2011年4月8日金曜日

学級の小規模化

 昨年,公立義務教育諸学校の学級編成及び教職員定数の標準に関する法律が改正され,公立小学校1年生の,1学級あたりの標準児童数が40人から35人へと変更されました。この新規定は,この春から施行されることになっています。

 しかし,こうした法改正を待つまでもなく,現実には,学級の小規模化はかなり進行しています。少子化のご時世ですので。下図は,文部省『日本の教育統計』(1966年)と,文部科学省『文部科学統計要覧・平成22年版』より作成したものです。


 長期的にみて,小学校の児童数は減少傾向にあります。児童数のピークは,1958年(昭和33年)で,1,349万人もの児童がいました。それが2010年では699万人にまで減っています。ほぼ半減です。

 その一方で,学級の数はほとんど変化していませんので,1学級あたりの児童数(児童数/学級数)は加速度的に減じてきています。図中の棒グラフによると,1950年では44.3人でしたが,2010年では25.2人となっています。これだけみても,法改正で掲げられた35人という標準人数をかなり下回っています。


 次に,小学校の学級数を,収容人員別にみてみましょう。上図は,児童数がピークであった1958年と2010年を比較したものです。これによると。1958年では,41人以上の学級が全体の7割を占め,51人以上という「すし詰め学級」も33%ありました。

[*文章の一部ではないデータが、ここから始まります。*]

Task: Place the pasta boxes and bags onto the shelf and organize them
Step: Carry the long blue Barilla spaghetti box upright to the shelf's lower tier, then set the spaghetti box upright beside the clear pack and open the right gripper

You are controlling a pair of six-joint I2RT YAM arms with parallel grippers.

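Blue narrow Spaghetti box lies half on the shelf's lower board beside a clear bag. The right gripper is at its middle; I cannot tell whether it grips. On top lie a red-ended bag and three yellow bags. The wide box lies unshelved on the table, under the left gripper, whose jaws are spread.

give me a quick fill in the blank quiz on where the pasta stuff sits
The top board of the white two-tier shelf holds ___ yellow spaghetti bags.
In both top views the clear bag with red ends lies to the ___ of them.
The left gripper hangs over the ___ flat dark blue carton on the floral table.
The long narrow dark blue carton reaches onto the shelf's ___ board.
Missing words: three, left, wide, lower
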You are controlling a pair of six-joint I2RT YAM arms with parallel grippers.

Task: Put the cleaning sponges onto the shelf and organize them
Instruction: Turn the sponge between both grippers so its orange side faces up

 しかし,今日では,41人以上の学級は全体の0.1%しかありません。全体の6割が30人以下で,2割が20人に満たない学級です。学級の小規模化が明らかです。

 文科省の説明文書によると,冒頭でみた法改正の趣旨は,「新学習指導要領の本格実施や、いじめ等の学校教育上の課題に適切に対応ができるよう,35人以下学級について,公立小学校第1学年の学級編制の標準を見直す」というものだそうです。
http://www.mext.go.jp/b_menu/houan/an/detail/1302025.htm

 2月25日の「キレる子ども」の記事で書きましたが,入学して間もない小1児童の問題行動(小1プロブレム)が深刻化している状況ですので,考え方としては妥当であると思います。ですが,現実に学級の小規模化が進んでいるにもかかわらず,各種の問題が頻発しています。学級のサイズを縮小すればよい,という単純な話でもなさそうです。

 教育社会学の研究テーマの一つに,学級の適正規模に関する研究というものがあります。どれほどの規模の学級で,子どもの学力が最も上がるか,問題行動が少なくなるか,というものです。文科省の『全国学力・学習状況調査』の結果を仔細に分析すれば,ある程度のことは明らかにし得ると思います。機会をみつけて,手がけてみようと思います。